[MATERIAL FOR THE TASK]
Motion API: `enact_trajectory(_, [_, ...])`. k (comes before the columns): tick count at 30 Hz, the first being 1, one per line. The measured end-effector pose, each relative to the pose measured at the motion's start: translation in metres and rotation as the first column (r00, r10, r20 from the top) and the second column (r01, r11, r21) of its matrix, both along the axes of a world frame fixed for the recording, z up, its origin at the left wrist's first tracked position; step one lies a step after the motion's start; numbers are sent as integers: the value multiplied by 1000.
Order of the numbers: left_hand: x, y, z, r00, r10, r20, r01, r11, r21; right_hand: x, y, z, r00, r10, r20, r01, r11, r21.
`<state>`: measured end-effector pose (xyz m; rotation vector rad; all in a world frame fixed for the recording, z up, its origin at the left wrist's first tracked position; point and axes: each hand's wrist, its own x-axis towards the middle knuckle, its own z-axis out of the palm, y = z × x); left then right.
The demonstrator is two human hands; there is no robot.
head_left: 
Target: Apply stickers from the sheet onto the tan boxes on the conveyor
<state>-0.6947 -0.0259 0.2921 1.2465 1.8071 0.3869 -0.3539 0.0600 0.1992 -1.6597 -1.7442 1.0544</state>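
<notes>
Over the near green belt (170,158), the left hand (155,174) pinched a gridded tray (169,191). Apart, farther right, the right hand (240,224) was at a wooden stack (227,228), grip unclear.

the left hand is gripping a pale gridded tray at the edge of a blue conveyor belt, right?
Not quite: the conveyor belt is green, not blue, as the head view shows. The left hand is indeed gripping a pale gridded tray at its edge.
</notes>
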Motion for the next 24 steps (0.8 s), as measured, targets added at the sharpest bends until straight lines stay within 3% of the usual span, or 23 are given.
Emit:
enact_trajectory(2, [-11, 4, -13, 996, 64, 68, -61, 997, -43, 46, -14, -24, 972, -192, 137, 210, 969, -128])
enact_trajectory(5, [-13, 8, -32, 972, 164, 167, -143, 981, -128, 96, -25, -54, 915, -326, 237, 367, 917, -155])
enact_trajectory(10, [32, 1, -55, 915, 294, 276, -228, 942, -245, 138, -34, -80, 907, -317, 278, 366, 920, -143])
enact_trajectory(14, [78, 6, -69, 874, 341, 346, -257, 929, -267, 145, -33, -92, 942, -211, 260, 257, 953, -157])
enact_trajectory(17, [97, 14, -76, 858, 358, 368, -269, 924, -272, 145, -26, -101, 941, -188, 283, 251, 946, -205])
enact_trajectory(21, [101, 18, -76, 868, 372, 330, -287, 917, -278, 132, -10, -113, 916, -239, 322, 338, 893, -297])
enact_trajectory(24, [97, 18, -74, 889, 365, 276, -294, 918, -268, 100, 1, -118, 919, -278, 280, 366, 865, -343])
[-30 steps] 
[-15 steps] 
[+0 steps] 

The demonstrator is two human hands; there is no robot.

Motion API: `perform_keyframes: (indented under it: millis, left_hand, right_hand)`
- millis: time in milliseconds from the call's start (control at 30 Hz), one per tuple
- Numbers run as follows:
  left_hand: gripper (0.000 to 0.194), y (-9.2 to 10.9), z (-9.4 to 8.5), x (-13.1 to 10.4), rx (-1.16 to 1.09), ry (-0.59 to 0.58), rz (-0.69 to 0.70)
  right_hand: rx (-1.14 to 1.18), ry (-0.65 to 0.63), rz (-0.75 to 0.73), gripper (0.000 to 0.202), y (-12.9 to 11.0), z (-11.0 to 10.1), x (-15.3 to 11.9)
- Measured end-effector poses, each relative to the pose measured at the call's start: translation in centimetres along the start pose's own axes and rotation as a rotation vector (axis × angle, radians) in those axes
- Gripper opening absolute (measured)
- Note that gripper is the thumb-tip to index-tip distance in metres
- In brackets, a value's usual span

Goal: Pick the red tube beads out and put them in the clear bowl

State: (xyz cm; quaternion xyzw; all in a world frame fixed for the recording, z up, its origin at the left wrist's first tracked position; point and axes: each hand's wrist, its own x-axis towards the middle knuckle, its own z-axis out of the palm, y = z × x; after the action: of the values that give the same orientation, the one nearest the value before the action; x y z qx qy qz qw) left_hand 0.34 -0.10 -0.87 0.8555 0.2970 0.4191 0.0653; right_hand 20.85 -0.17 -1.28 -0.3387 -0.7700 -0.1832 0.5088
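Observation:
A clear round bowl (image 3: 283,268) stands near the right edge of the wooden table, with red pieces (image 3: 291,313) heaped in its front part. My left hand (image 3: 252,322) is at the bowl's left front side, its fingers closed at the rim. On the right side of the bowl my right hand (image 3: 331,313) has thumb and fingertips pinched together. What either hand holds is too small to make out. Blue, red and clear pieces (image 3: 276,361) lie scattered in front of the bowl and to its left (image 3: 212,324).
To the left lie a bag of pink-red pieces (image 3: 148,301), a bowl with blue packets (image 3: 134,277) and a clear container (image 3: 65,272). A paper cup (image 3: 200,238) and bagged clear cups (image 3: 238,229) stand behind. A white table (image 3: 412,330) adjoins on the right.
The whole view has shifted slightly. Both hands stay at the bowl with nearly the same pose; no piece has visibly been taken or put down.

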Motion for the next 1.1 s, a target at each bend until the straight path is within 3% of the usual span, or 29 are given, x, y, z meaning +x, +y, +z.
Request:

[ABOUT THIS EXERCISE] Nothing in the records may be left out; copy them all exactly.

[RESPONSE TO THE TASK]
Motion API: `enact_trajectory(_, [_, ...])`. k (comes before the columns): tick count at 30 Hz, the first being 1, one per line. The measured end-effector pose, each relative to the pose measured at the motion's start: translation in metres and rotation as the first column (r00, r10, r20 from the top) and the second column (r01, r11, r21) of its matrix, both along the axes of a world frame fixed for the recording, z up, its origin at the left wrist's first tracked position; step one lies a step after the motion's start; numbers are sent as integers: the value multiplied by 1000.
Order of the numbers: left_hand: x, y, z, r00, r10, r20, r01, r11, r21; right_hand: x, y, z, r00, r10, r20, r01, r11, r21.
`<state>`: measured end-effector pose (xyz m; rotation vector rad; all in a world frame fixed for the recording, z up, its origin at the left wrist's first tracked position; point and axes: each hand's wrist, its own x-axis towards the middle knuckle, its own z-axis out of the palm, y = z × x); left then right.
The demonstrator is two human hands; there is no robot.
head_left: 
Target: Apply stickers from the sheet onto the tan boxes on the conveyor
<state>-0.6947 -0.0259 0.2921 1.2465 1.8071 0.3869 -0.3539 0.0600 0.1992 -1.6597 -1.7442 1.0544</state>
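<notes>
Over the near green belt (170,158), the left hand (155,174) pinched a gridded tray (169,191). Apart, farther right, the right hand (240,224) was at a wooden stack (227,228), grip unclear.

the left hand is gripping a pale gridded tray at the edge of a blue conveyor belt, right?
Not quite: the conveyor belt is green, not blue, as the head view shows. The left hand is indeed gripping a pale gridded tray at its edge.
</notes>
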Motion for the next 24 steps (0.8 s), as measured, targets added at the sharpest bends until straight lines stay within 3% of the usual span, or 23 are given.
Emit:
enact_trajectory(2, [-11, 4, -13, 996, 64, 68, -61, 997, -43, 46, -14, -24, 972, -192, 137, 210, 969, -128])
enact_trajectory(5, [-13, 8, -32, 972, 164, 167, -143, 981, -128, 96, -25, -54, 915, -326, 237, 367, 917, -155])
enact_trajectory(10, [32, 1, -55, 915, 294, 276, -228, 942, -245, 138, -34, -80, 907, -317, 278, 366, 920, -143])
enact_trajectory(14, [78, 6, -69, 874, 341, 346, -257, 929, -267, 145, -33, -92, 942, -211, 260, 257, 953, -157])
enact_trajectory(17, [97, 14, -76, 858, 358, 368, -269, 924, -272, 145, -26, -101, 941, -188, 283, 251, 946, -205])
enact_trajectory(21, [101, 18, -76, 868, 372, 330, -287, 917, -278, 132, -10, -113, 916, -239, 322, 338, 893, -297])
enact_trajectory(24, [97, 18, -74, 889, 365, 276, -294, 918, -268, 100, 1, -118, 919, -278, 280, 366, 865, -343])
[-30 steps] 
[-15 steps] 
[+0 steps] 

The demonstrator is two human hands; there is no robot.

Motion API: `perform_keyframes: (indented under it: millis, left_hand, right_hand)`
- millis: time in milliseconds from the call's start (control at 30 Hz), one per tuple
- Numbers run as follows:
  left_hand: gripper (0.000 to 0.194), y (-9.2 to 10.9), z (-9.4 to 8.5), x (-13.1 to 10.4), rx (-1.16 to 1.09), ry (-0.59 to 0.58), rz (-0.69 to 0.70)
  right_hand: rx (-1.14 to 1.18), ry (-0.65 to 0.63), rz (-0.75 to 0.73), gripper (0.000 to 0.202), y (-12.9 to 11.0), z (-11.0 to 10.1), x (-15.3 to 11.9)
- Measured end-effector poses, each relative to the pose measured at the call's start: translation in centimetres along the start pose's own axes and rotation as a rotation vector (axis × angle, radians) in those axes
- Gripper opening absolute (measured)
- Note that gripper is the thumb-tip to index-tip distance in metres
- In brackets, a value's usual span

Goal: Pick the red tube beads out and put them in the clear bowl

State: (xyz cm; quaternion xyzw; all in a world frame fixed for the recording, z up, its origin at the left wrist's first tracked position; point and axes: each hand's wrist, its own x-axis towards the middle knuckle, its own z-axis out of the palm, y = z × x; after the action: of the values that give the same orientation, the one nearest the value before the action; x y z qx qy qz qw) left_hand 0.34 -0.10 -0.87 0.8555 0.2970 0.4191 0.0653; right_hand 20.85 -0.17 -1.28 -0.3387 -0.7700 -0.1832 0.5088
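Observation:
A clear round bowl (image 3: 283,268) stands near the right edge of the wooden table, with red pieces (image 3: 291,313) heaped in its front part. My left hand (image 3: 252,322) is at the bowl's left front side, its fingers closed at the rim. On the right side of the bowl my right hand (image 3: 331,313) has thumb and fingertips pinched together. What either hand holds is too small to make out. Blue, red and clear pieces (image 3: 276,361) lie scattered in front of the bowl and to its left (image 3: 212,324).
To the left lie a bag of pink-red pieces (image 3: 148,301), a bowl with blue packets (image 3: 134,277) and a clear container (image 3: 65,272). A paper cup (image 3: 200,238) and bagged clear cups (image 3: 238,229) stand behind. A white table (image 3: 412,330) adjoins on the right.
The whole view has shifted slightly. Both hands stay at the bowl with nearly the same pose; no piece has visibly been taken or put down.
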
Motion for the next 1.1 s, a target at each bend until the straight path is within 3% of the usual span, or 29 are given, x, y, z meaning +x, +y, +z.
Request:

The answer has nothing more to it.